** Provided records follows **
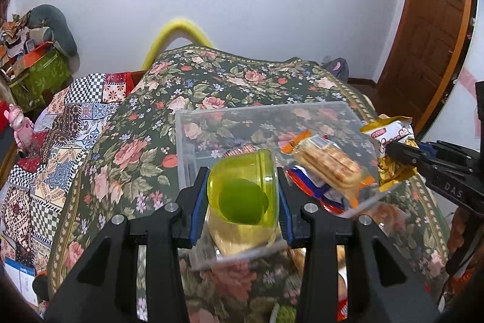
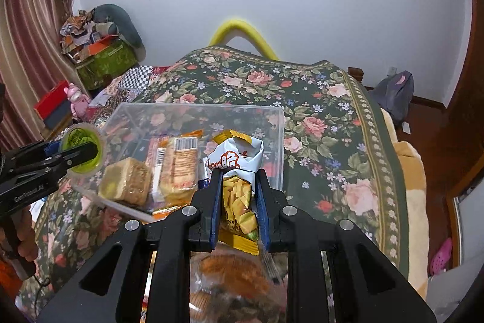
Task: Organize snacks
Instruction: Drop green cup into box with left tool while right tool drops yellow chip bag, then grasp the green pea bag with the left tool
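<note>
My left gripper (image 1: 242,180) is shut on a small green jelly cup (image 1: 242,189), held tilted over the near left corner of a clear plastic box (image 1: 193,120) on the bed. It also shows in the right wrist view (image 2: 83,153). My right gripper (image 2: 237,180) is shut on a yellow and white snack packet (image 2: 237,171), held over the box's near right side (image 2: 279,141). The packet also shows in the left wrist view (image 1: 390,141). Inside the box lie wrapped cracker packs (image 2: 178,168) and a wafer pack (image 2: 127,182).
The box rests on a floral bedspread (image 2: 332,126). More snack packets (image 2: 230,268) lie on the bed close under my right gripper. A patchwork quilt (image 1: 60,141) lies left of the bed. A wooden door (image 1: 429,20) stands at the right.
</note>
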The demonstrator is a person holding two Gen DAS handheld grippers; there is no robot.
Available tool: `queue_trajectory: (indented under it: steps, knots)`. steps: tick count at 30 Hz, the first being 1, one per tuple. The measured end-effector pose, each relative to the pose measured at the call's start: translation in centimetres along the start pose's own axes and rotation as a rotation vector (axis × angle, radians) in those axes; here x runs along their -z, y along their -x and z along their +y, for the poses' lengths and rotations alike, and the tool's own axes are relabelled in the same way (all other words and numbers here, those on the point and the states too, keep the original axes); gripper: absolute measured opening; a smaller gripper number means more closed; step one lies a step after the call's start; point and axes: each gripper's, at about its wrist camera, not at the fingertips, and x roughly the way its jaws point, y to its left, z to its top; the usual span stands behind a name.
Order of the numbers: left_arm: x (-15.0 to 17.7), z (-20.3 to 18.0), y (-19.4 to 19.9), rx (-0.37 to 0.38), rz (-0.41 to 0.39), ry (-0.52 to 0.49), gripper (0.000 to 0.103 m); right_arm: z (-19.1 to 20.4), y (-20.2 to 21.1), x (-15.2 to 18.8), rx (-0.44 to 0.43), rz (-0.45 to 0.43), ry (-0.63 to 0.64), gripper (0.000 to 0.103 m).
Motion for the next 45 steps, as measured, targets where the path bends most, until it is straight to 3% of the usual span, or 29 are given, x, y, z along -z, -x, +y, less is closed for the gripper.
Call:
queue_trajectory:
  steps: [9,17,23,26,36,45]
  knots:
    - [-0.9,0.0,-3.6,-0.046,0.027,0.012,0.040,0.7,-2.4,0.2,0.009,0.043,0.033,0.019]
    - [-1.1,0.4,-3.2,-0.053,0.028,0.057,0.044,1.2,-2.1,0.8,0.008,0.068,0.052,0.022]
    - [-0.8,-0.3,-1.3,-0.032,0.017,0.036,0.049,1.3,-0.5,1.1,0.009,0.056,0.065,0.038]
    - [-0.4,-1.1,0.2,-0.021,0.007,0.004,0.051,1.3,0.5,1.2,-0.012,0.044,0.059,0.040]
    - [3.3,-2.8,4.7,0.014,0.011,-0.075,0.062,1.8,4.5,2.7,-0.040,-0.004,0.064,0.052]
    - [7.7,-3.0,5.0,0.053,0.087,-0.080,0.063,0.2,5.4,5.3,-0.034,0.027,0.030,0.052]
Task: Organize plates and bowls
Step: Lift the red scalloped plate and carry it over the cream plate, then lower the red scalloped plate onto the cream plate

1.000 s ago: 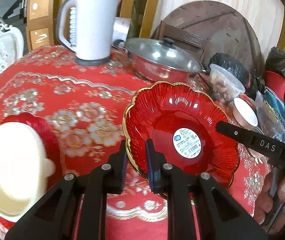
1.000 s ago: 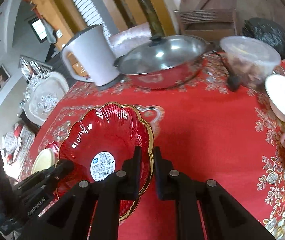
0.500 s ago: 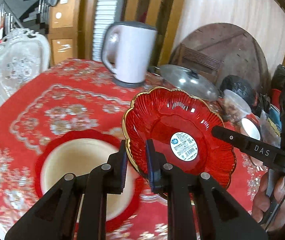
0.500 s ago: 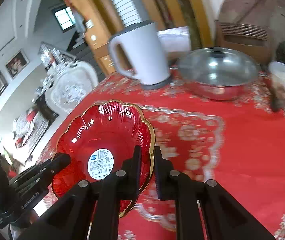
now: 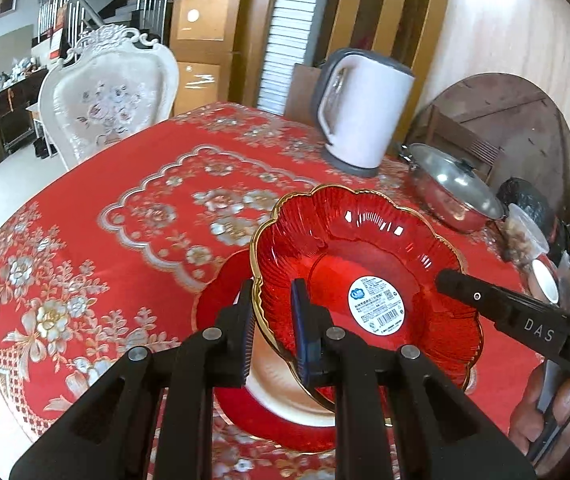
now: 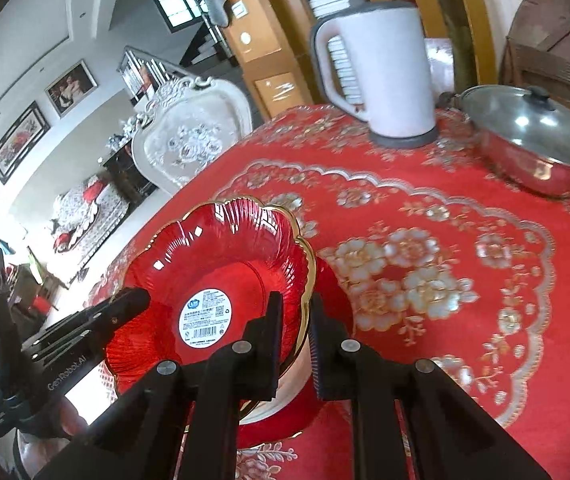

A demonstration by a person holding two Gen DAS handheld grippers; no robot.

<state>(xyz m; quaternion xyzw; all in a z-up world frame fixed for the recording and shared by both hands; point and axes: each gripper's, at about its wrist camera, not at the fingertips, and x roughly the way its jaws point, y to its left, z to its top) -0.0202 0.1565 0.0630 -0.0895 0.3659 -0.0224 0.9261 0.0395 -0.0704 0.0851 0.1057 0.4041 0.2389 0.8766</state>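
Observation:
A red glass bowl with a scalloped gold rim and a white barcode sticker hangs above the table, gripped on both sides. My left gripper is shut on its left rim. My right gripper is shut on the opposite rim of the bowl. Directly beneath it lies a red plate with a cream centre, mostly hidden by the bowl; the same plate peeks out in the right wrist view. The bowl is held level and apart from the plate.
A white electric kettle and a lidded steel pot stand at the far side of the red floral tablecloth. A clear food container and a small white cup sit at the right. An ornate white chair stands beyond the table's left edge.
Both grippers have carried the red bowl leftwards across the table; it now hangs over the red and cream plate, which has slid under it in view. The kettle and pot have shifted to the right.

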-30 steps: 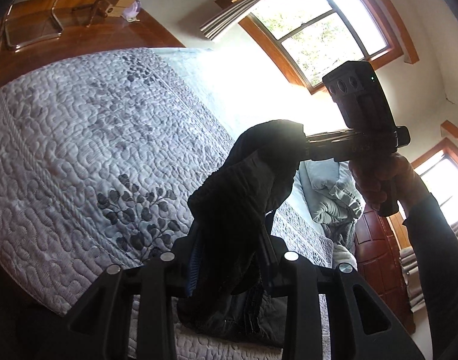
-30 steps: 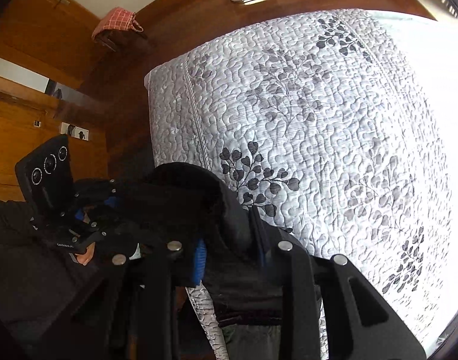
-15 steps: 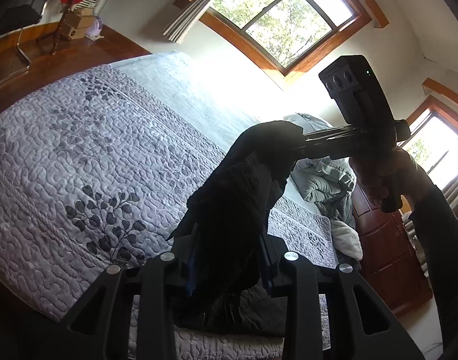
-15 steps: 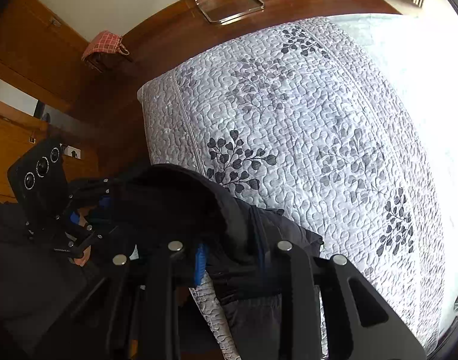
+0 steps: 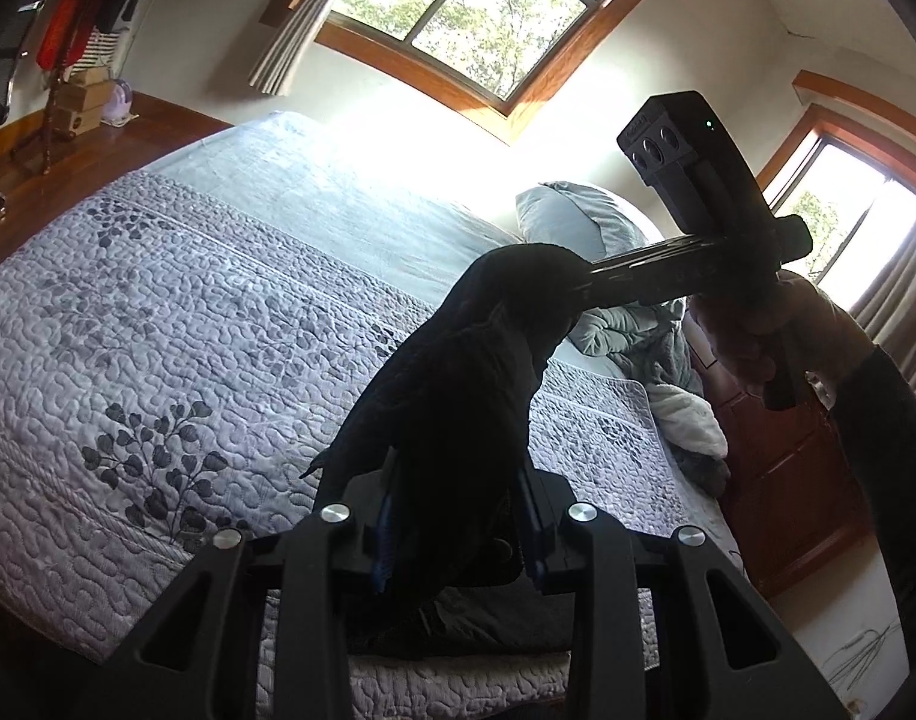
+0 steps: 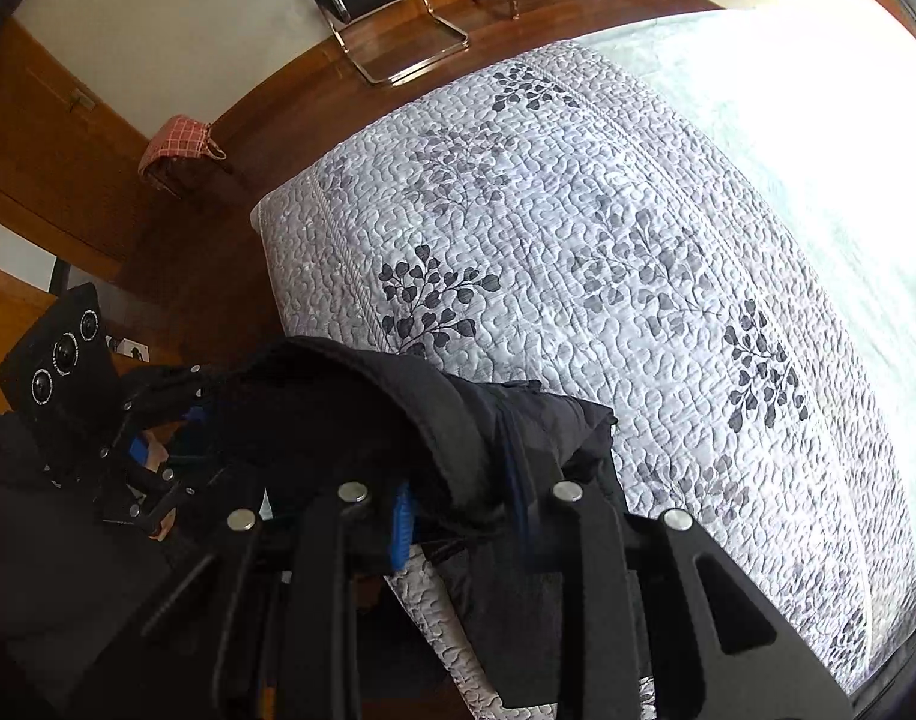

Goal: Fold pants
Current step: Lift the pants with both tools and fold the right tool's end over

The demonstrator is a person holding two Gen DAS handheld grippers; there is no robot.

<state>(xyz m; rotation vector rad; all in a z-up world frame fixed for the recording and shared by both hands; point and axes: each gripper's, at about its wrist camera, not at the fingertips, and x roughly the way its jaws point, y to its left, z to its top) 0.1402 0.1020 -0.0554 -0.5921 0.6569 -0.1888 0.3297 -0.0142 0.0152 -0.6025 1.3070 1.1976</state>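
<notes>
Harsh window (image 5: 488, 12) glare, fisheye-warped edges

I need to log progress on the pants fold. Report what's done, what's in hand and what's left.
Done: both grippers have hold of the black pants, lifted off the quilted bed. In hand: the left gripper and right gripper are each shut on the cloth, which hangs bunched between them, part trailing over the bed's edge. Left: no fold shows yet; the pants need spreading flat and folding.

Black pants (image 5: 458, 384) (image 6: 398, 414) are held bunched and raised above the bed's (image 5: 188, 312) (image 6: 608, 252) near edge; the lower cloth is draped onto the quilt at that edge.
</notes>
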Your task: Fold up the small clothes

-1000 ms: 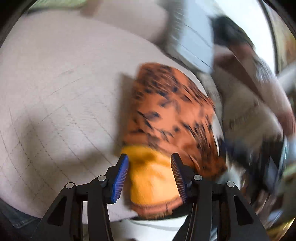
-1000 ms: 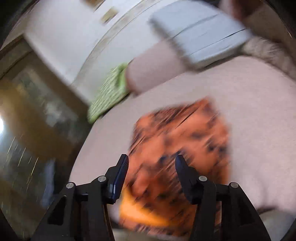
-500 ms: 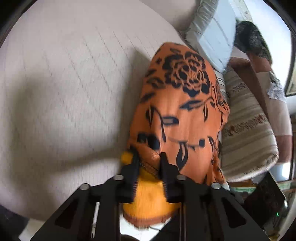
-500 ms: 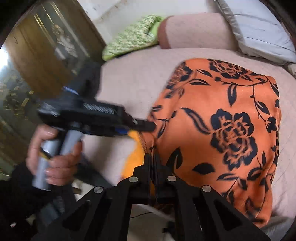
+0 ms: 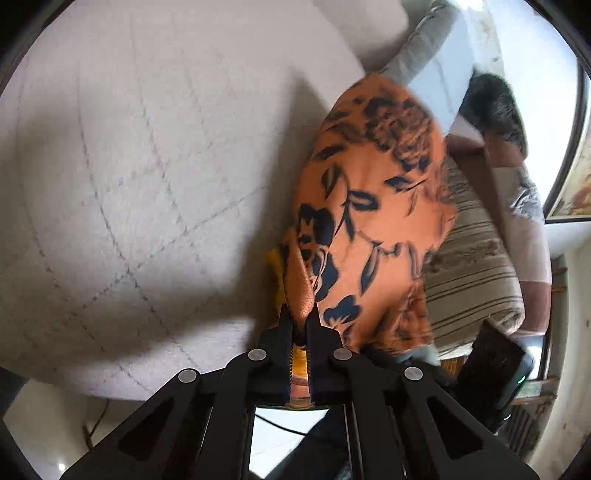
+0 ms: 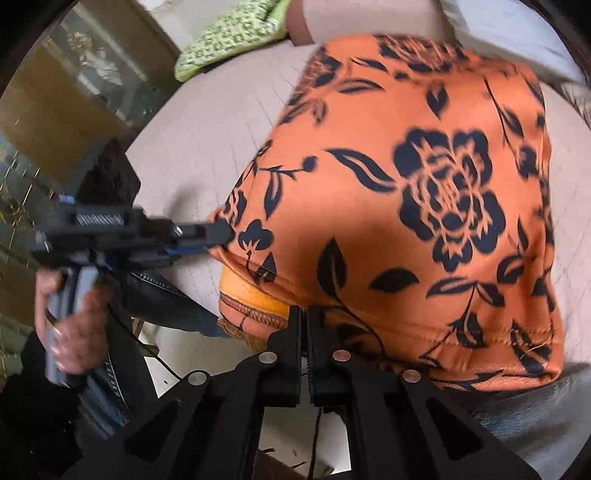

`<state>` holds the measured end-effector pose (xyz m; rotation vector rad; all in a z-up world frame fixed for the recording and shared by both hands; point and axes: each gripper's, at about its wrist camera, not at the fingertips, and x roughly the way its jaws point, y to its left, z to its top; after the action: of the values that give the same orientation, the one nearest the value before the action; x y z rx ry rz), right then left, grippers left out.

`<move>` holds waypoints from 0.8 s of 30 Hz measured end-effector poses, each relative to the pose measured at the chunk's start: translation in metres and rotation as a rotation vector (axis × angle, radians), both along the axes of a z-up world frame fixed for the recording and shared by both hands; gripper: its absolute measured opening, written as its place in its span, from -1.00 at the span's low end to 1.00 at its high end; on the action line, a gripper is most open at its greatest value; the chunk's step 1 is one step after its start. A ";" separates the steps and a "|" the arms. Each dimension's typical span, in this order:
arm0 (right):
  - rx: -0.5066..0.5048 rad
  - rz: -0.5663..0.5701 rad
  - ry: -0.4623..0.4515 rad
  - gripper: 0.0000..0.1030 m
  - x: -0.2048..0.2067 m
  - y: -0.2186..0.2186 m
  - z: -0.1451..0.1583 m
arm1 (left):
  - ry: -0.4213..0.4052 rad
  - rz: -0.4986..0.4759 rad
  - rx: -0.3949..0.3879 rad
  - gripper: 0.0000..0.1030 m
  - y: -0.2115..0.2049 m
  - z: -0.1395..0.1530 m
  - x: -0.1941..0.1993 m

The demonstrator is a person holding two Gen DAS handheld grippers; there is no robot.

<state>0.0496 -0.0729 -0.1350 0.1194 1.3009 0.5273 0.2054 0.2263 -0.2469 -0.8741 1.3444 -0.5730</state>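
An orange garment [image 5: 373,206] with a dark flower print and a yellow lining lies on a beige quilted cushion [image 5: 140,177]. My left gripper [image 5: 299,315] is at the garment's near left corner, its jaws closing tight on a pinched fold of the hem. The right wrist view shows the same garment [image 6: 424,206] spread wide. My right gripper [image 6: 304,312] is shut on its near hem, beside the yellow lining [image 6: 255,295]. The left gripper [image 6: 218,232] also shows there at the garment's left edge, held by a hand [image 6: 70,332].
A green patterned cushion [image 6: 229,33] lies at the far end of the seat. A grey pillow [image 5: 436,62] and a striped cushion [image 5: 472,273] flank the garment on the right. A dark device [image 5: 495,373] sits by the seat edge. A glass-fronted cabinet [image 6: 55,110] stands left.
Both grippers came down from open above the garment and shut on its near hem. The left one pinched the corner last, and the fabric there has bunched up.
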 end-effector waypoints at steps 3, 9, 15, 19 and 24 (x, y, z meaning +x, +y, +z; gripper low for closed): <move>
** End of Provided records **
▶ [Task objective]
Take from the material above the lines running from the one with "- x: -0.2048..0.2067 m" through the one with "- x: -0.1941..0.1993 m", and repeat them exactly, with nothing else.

▶ [Reply]
  - x: -0.2048..0.2067 m
  - y: -0.2186..0.2186 m
  - z: -0.1451..0.1583 m
arm1 (left):
  - ry: -0.4213..0.4052 rad
  - rz: -0.4986..0.4759 rad
  - rx: -0.3949..0.3879 rad
  - gripper: 0.0000..0.1030 m
  - y: -0.2115..0.2049 m
  - z: -0.1395..0.1530 m
  - x: -0.1941..0.1993 m

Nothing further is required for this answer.